Manchester United may have failed to finish in the top four for the last two seasons but have been named the most valuable club in the world.
Professional services firm KPMG’s latest study has United ahead of Real Madrid and Barcelona despite the Glazer-owned club owing almost half a billion pounds of debt.
The rich list saw a number of English clubs lead the charge with six of the top ten richest sides competing in the Premier League.
The English game’s growing financial muscle is highlighted in the second year of KPMG’s report.
The study looked at the finances of 39 clubs based on their popularity on social media channels, revenues for the 2014/15 and 2015/16 seasons, and success in European competitions.
The clubs were then ranked by a measure used judge how much it would cost to buy any given club as it includes a business’s total debt.
Despite two relatively disappointing seasons on the pitch between 2014 and 2016, United’s value surged clear of Real Madrid and Barcelona last year, becoming the first club to break the 3billion euros (£2.7billion) mark for enterprise value.
Bayern Munich remain in fourth place, while Manchester City edge past Arsenal to take fifth spot, both with enterprise values of just under £1.7billion.
Alisher Usmanov’s recently rebuffed bid for the latter valued the North London club at £1.54billion.
Chelsea, Liverpool, Juventus and Spurs fill the next four positions, which means six of the 10 are from the Premier League.

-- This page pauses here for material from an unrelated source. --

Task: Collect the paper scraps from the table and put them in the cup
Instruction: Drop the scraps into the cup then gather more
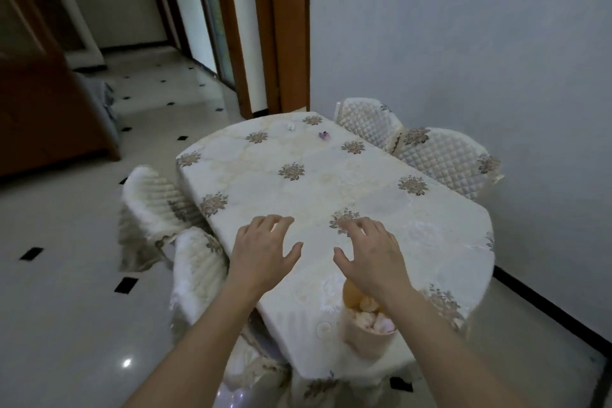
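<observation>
Both hands, left hand (265, 248) and right hand (374, 252), hover spread and empty over the worktop (430, 242). Two crumpled scraps, white (290, 125) and purple (324, 135), lie at the far end: feather-light, soft, best pinched by fingertips. Paper cup (367, 331) sits below my right wrist.

A cream tablecloth (314, 182) with brown flower clusters covered the table. Two quilted white chairs (440, 159) stood side by side along the far edge against a pale wall (463, 26), and two more chairs (155, 202) stood at the left. Glossy floor tiles (66, 291) carried small black diamonds. Brown door frames (281, 26) rose behind.
</observation>
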The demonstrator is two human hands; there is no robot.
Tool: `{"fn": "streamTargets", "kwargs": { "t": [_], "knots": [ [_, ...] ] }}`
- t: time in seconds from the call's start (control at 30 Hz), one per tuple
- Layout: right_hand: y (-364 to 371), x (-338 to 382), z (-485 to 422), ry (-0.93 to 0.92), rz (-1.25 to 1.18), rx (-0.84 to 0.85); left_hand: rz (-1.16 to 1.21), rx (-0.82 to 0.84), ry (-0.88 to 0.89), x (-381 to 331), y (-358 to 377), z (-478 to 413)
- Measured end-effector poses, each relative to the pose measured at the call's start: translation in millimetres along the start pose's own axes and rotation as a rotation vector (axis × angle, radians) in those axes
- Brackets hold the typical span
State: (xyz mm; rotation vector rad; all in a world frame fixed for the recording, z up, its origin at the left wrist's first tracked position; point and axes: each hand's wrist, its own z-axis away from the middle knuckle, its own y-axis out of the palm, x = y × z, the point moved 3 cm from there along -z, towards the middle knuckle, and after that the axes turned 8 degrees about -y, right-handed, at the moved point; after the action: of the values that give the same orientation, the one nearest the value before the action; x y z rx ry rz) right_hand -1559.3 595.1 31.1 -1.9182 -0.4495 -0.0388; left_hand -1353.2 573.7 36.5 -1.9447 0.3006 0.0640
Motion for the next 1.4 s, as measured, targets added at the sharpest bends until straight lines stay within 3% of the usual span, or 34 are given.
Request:
{"fn": "streamTargets", "kwargs": {
  "t": [0.27, 0.6, 0.8, 1.17, 1.4],
  "knots": [
    [40, 98, -19, -0.299, -0.114, 0.074, -0.11, -0.05, -0.279, 94, -52, 74],
    [94, 237, -33, -0.535, -0.231, 0.165, -0.222, -0.11, -0.548, 210, -100, 144],
    [134, 308, -70, -0.597, -0.219, 0.17, -0.213, -0.162, -0.582, 292, -101, 139],
    [219, 481, -194, -0.546, -0.24, 0.111, -0.23, -0.176, -0.577, 509, -132, 81],
    [262, 547, -249, -0.548, -0.243, 0.128, -0.23, -0.165, -0.569, 599, -146, 46]
  ]
}}
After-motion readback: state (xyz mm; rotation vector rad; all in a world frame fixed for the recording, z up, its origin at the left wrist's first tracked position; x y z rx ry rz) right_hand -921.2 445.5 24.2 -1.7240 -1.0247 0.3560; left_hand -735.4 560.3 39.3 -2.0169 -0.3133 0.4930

In a statement, KPMG’s global head of sports Andrea Sartori said the figures show the growth in the game underpinned by the broadcasting boom and more sustainable management models.
Liverpool are one of six Premier League sides in the top ten most valuable clubs
Premier League champions Chelsea are seventh in the list following a successful season
Last year’s Premier League winners Leicester City (16th) and Everton (17th) are the two other English clubs to make KPMG’s top 32, with Scottish champions Celtic being among seven non-ranked ‘runners up’.

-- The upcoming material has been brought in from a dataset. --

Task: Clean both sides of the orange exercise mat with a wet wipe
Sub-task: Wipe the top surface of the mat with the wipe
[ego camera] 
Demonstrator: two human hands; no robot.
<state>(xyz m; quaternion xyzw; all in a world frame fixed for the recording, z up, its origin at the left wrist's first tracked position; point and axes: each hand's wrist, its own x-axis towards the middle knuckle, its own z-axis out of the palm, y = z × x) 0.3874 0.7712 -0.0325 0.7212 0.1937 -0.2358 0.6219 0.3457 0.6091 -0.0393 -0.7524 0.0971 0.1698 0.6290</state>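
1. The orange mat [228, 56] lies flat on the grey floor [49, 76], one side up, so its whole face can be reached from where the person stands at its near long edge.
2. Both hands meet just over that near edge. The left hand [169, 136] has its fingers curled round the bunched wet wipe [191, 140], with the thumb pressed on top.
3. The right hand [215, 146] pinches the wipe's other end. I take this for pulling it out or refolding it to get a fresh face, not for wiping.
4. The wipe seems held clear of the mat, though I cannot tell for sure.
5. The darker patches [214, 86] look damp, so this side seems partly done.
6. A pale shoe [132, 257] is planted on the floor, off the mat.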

With eight teams in the top 32, English clubs lead the way, a trend that should only continue next year as the Premier League’s improved 2016-19 domestic TV deal is reflected in the accounts, as well as the increased overseas broadcast deals and commercial revenues.
For example, English clubs hold five of the top 10 positions for shirt-sponsorship revenue, too, with United in first place, ahead of Barca, Bayern, Chelsea and Real.
In fact, the Premier League would be even more dominant in an enterprise value table that did not take into account UEFA’s five-year coefficient, as KPMG does to establish sporting success.